The uncertainty at each point in time is included in the Syrian GDP projections, thereby achieving two objectives: incorporating the range of GDP change at each point in time and knowing the amount of error in the forecasts. We found that uncertainty increases as the forecast period lengthens (Figures 8-10).
The model also provides us with important results through scenario analysis. Figure 11 shows that the quarterly GDP in Syria is affected by the shocks of high-frequency variables, since this Figure shows that the shocks have negative impacts. This recommends a better activation of the instruments of The Central Bank and those responsible for monetary policy in Syria. These results are considered important tools for them to know and evaluate the effectiveness of their tools.
Figure 6. Forecasting quarterly GDP in Syria in of sample with 35%, 10%, 5% distribution quantities.
Figure 7. Forecasting quarterly GDP in Syria out of sample with 35%, 10%, 5% distribution quantities.

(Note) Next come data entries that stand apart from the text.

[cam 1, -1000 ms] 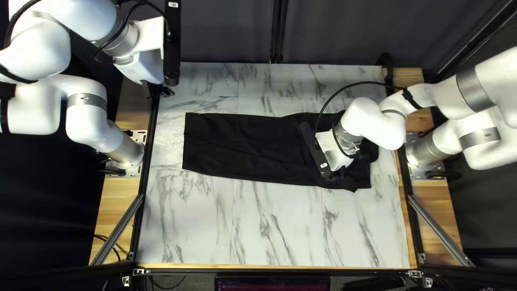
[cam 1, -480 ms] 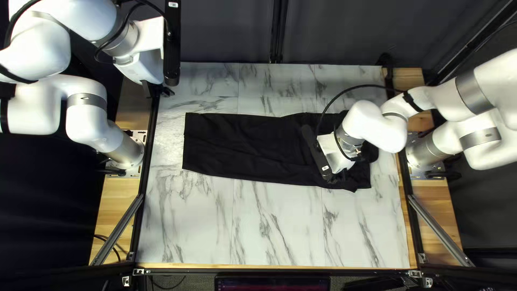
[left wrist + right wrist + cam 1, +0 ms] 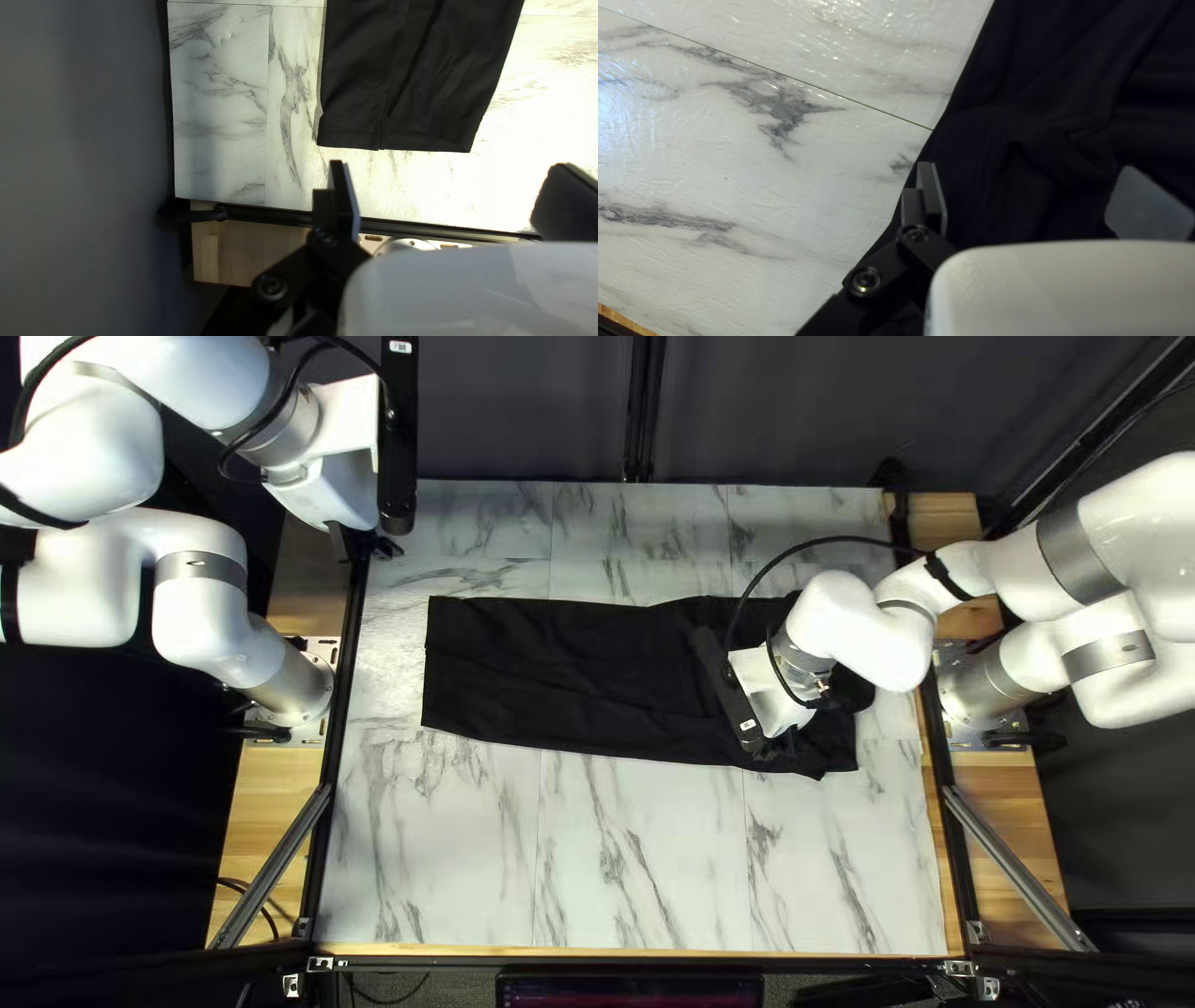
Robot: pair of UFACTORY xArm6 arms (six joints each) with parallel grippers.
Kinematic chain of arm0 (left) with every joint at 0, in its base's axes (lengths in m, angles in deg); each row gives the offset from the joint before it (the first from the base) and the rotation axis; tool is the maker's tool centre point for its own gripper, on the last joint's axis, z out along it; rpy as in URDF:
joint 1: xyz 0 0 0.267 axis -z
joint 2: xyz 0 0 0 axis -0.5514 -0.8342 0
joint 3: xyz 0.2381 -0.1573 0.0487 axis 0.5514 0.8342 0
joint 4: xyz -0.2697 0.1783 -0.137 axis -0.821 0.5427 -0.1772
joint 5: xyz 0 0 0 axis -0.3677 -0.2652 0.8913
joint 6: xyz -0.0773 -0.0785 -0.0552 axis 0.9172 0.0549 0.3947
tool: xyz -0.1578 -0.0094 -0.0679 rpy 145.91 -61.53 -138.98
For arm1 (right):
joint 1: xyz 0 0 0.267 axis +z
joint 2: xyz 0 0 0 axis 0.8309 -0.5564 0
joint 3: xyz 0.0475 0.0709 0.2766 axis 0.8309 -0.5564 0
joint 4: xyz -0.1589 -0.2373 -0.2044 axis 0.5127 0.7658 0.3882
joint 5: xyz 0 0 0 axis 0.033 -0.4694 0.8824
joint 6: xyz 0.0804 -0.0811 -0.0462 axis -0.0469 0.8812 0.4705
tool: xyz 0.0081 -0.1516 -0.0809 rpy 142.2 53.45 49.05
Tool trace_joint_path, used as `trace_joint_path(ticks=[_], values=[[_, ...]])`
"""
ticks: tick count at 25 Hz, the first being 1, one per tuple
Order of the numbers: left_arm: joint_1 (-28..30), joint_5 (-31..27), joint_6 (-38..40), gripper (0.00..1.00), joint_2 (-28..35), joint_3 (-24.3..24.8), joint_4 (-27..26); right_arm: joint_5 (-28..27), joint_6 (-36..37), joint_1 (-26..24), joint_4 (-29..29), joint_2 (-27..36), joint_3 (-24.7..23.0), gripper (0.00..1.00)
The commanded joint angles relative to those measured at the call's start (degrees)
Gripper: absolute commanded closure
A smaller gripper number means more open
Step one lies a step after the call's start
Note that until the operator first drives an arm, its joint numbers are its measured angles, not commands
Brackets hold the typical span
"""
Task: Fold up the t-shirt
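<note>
top left view — black t-shirt (image 3: 560, 670), spread right gripper (image 3: 782, 744) above, spread left gripper (image 3: 371, 548) apart

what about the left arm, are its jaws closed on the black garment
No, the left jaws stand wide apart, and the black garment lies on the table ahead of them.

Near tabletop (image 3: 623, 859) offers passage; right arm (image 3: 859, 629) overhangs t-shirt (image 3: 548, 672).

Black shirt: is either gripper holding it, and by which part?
Nothing is held: the right gripper is open over the black shirt, and the left gripper is open too.
</note>
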Motion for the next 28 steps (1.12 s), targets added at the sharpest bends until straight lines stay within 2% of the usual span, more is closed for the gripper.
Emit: trace_joint_path(ticks=[1,3,4,5,6,7,8,14,28], values=[[0.0,0.0,0.0,0.0,0.0,0.0,0.0,0.65,1.49,-0.06,-1.3,-1.96,1.14,0.0],[0.0,0.0,0.0,0.0,0.0,0.0,0.0,0.8,1.93,-0.05,-1.61,-2.59,1.52,0.01],[0.0,0.0,0.0,0.0,0.0,0.0,0.0,0.84,1.96,-0.09,-1.6,-2.65,1.53,0.14],[0.0,0.0,0.0,0.0,0.0,0.0,0.0,0.93,1.8,-0.17,-1.45,-2.69,1.55,0.22],[0.0,0.0,0.0,0.0,0.0,0.0,0.0,0.97,1.72,-0.19,-1.4,-2.68,1.54,0.83],[0.0,0.0,0.0,0.0,0.0,0.0,0.0,1.03,1.68,-0.24,-1.35,-2.78,1.61,0.96],[0.0,0.0,0.0,0.0,0.0,0.0,0.0,1.08,1.84,-0.3,-1.42,-2.98,1.74,1.0],[0.0,0.0,0.0,0.0,0.0,0.0,0.0,1.08,2.6,-0.74,-1.49,-3.87,2.39,1.0],[0.0,0.0,0.0,0.0,0.0,0.0,0.0,-0.46,-4.06,-1.5,6.48,-1.53,3.07,1.0]])
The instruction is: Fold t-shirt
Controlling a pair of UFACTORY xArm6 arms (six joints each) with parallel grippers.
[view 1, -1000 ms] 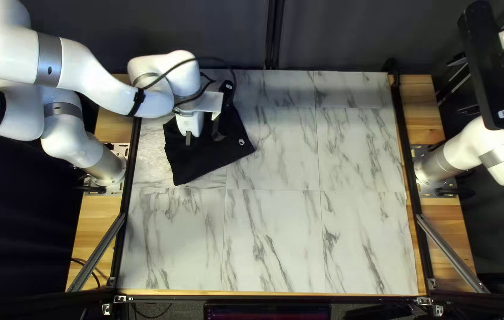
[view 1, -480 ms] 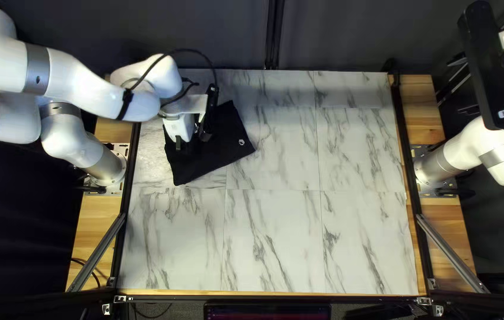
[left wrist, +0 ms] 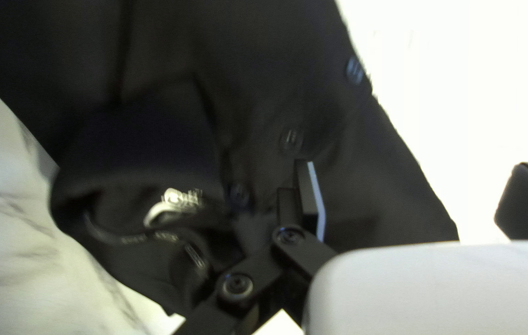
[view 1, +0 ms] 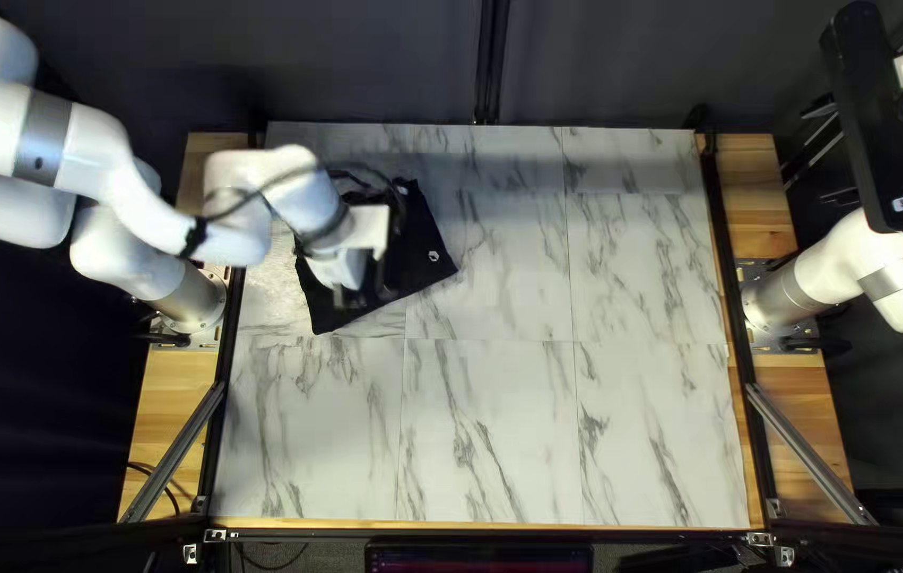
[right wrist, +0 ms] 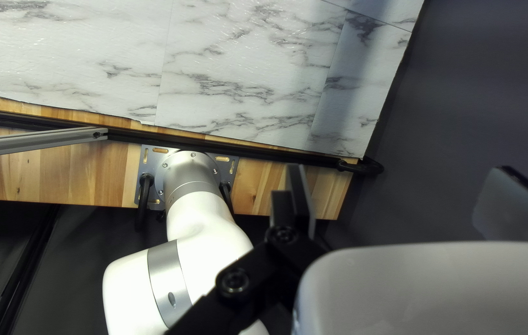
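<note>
T-shirt: on the marble-patterned tabletop, toward its far left corner; the visible outline matches the earlier views, so the arm's move has made no fold that I can see.
Left gripper: has swung over the shirt toward the tabletop's near edge; fingers spread wide, pinching nothing; contact with the cloth I cannot tell.
Buttons: just ahead of one finger, a pale label off to its side; this looks like repositioning for a grip or a smoothing pass; a careless close could bunch the layers.
Right gripper: fingers apart, holding nothing; unchanged at the right edge, likely unneeded for now.
</note>
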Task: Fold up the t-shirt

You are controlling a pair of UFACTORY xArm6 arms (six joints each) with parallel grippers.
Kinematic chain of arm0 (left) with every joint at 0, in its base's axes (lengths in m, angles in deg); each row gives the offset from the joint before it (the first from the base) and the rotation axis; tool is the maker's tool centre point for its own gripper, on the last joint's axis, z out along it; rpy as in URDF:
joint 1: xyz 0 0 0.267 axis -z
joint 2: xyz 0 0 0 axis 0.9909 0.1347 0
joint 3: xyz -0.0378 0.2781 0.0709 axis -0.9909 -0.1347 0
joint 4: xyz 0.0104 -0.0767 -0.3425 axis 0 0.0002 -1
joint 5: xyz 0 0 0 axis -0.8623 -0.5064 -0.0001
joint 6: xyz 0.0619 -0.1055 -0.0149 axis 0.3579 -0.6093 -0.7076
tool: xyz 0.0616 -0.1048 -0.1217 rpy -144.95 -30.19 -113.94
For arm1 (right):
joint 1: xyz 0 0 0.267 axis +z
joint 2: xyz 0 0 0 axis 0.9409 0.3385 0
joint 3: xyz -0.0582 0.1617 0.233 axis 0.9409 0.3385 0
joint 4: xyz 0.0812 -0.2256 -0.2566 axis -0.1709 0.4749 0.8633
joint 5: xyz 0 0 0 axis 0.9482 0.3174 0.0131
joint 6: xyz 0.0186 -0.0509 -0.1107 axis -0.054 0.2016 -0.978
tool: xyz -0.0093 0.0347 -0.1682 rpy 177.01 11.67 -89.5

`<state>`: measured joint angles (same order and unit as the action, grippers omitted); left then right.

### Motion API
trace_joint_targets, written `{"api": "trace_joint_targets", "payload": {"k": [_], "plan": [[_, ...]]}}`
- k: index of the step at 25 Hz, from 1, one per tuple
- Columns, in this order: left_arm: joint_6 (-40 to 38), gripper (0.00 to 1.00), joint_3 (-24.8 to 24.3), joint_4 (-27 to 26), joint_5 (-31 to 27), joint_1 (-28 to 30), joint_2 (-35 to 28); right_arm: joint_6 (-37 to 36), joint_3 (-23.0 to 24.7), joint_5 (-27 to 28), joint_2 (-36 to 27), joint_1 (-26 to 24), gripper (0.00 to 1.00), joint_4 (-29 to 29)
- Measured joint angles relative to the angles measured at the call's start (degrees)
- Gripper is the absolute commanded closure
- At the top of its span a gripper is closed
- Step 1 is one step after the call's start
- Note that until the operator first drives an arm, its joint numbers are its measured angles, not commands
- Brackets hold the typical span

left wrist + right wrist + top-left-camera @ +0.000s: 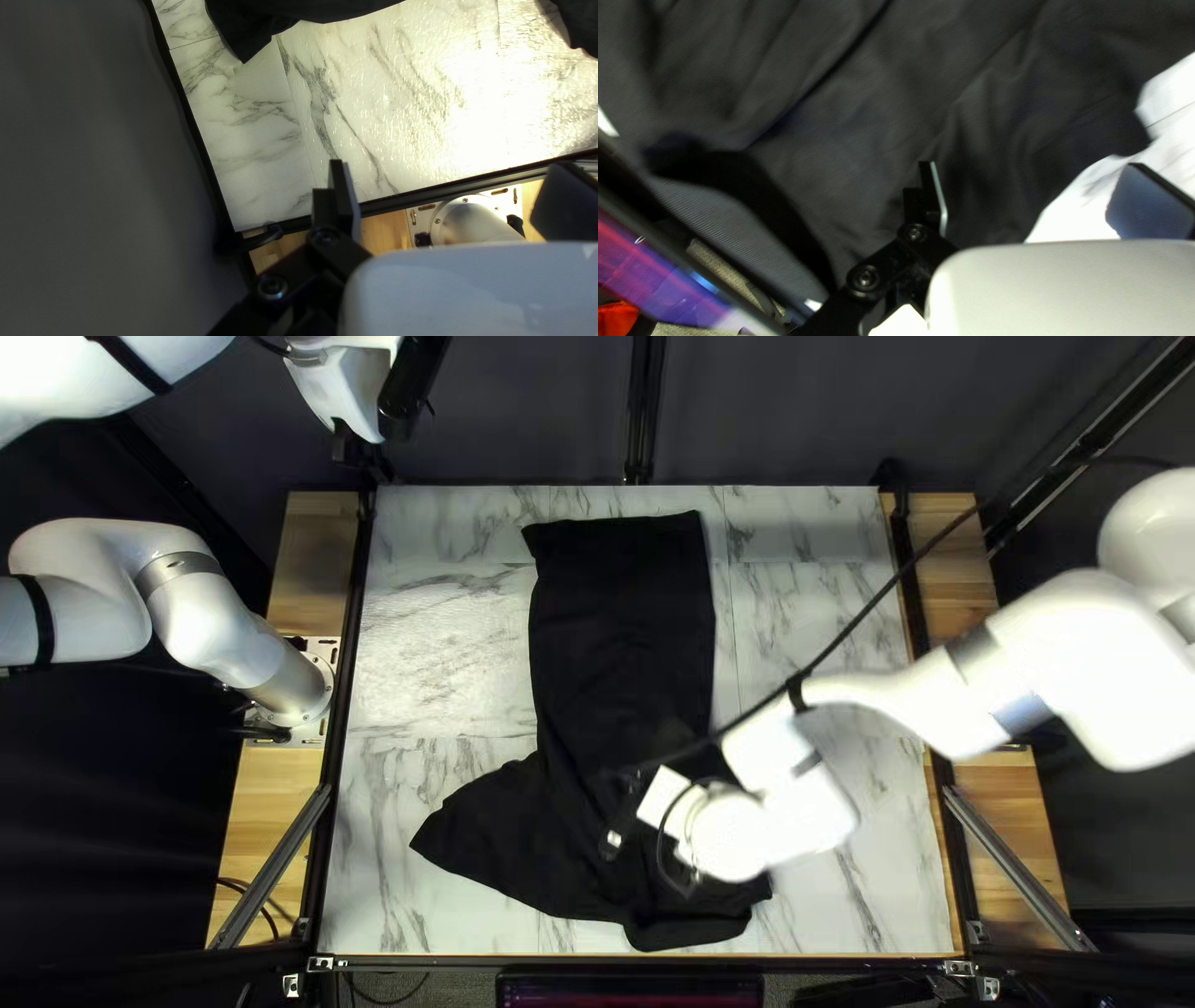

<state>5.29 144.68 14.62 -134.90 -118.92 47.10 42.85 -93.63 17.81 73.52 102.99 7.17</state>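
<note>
The black t-shirt lies on the marble-patterned table, a long folded strip toward the far edge, with a wider, creased part spreading near the front edge. My left gripper is raised beyond the table's far left corner, away from the cloth. In the left wrist view my left gripper is open with nothing between its fingers; pieces of the shirt show far ahead. Over the shirt's near part is my right gripper, partly hidden by its arm. The right wrist view shows my right gripper open above the shirt.
Marble tabletop shows around the shirt, with dark rails along its sides. My right arm reaches over the table's right half. A screen lies beyond the near edge, and a dark curtain hangs behind the far edge.
</note>
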Motion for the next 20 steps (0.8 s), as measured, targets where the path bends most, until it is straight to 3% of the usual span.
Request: {"api": "trace_joint_targets", "payload": {"k": [2, 5, 6, 7, 8, 20], "plan": [[0.0, 0.0, 0.0, 0.0, 0.0, 0.0, 0.0, -1.2, -1.1, 0.3, 0.8, 0.5, 0.04, -0.3], [0.0, 0.0, 0.0, 0.0, 0.0, 0.0, 0.0, -2.8, -2.4, 0.6, 1.7, 0.8, 0.2, -0.7], [0.0, 0.0, 0.0, 0.0, 0.0, 0.0, 0.0, -3.4, -2.7, 0.7, 2.0, 0.9, 0.33, -0.9], [0.0, 0.0, 0.0, 0.0, 0.0, 0.0, 0.0, -3.7, -2.8, 0.8, 2.2, 0.9, 0.59, -1.0], [0.0, 0.0, 0.0, 0.0, 0.0, 0.0, 0.0, -4.1, -3.0, 1.0, 2.4, 0.8, 0.98, -1.2], [0.0, 0.0, 0.0, 0.0, 0.0, 0.0, 0.0, -3.7, -8.6, 7.7, 5.1, 1.9, 1.0, 0.0]]}}
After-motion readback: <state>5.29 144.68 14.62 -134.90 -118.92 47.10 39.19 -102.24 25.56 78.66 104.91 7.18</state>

Figure 8. Uncertainty for forecasting quarterly GDP in Syria in-of –sample
Figure 10. Uncertainty for forecasting quarterly GDP in Syria out-of –sample
Figure 11. Shocks of high-frequency variables in the quarterly GDP of Syria
CONCLUSIONS AND RECOMMENDATIONS
This paper showed that BMFVAR could be successfully used to handle Parsimony Environment Data, i.e., a small set of macroeconomic time series with different frequencies, staggered release dates, and various other irregularities – for real-time nowcasting. BMFVAR are more tractable and have several other advantages compared to competing nowcasting methods, most notably Dynamic Factor Models. For example, they have general structures and do not assume that shocks affect all variables in the model at the same time. They require less modeling choices (e.g., related to the number of lags, the block-structure, etc.), and they do not require data to be made stationary. The research main finding was presenting three strategies for dealing with mixed-frequency in the context of VAR; First, a model – labelled “Chow-Lin’s Litterman Method” – in which the low-frequency variable (Gross Domestic Product) is converted from annual to quarterly with the aim of reducing the forecast gap and tracking the changes in the GDP in Syria in more real-time and reducing the gap of high-frequency data that we want to predict usage. Second, the research adopts a methodology known as “blocking”, which allows to treat higher frequency data as multiple lower-frequency variables. Third, the research uses the estimates of a standard low-frequency VAR to update a higher-frequency model. Our report refers to this latter approach as “Polynomial-Root BVAR”. Based on a sample of real-time data from the beginning of 2010 to the end of the first quarter of 2023, the research shows how these models will have nowcasted Syria GDP growth. Our results suggests that these models have a good nowcasting performance. Finally, the research shows that mixed-frequency BVARs are also powerful tools for policy analysis, and can be used to evaluate the dynamic impact of shocks and construct scenarios. This increases the attractiveness of using them as tools to track economic activity for both the Central Bank of Syria and the Central Bureau of Statistics.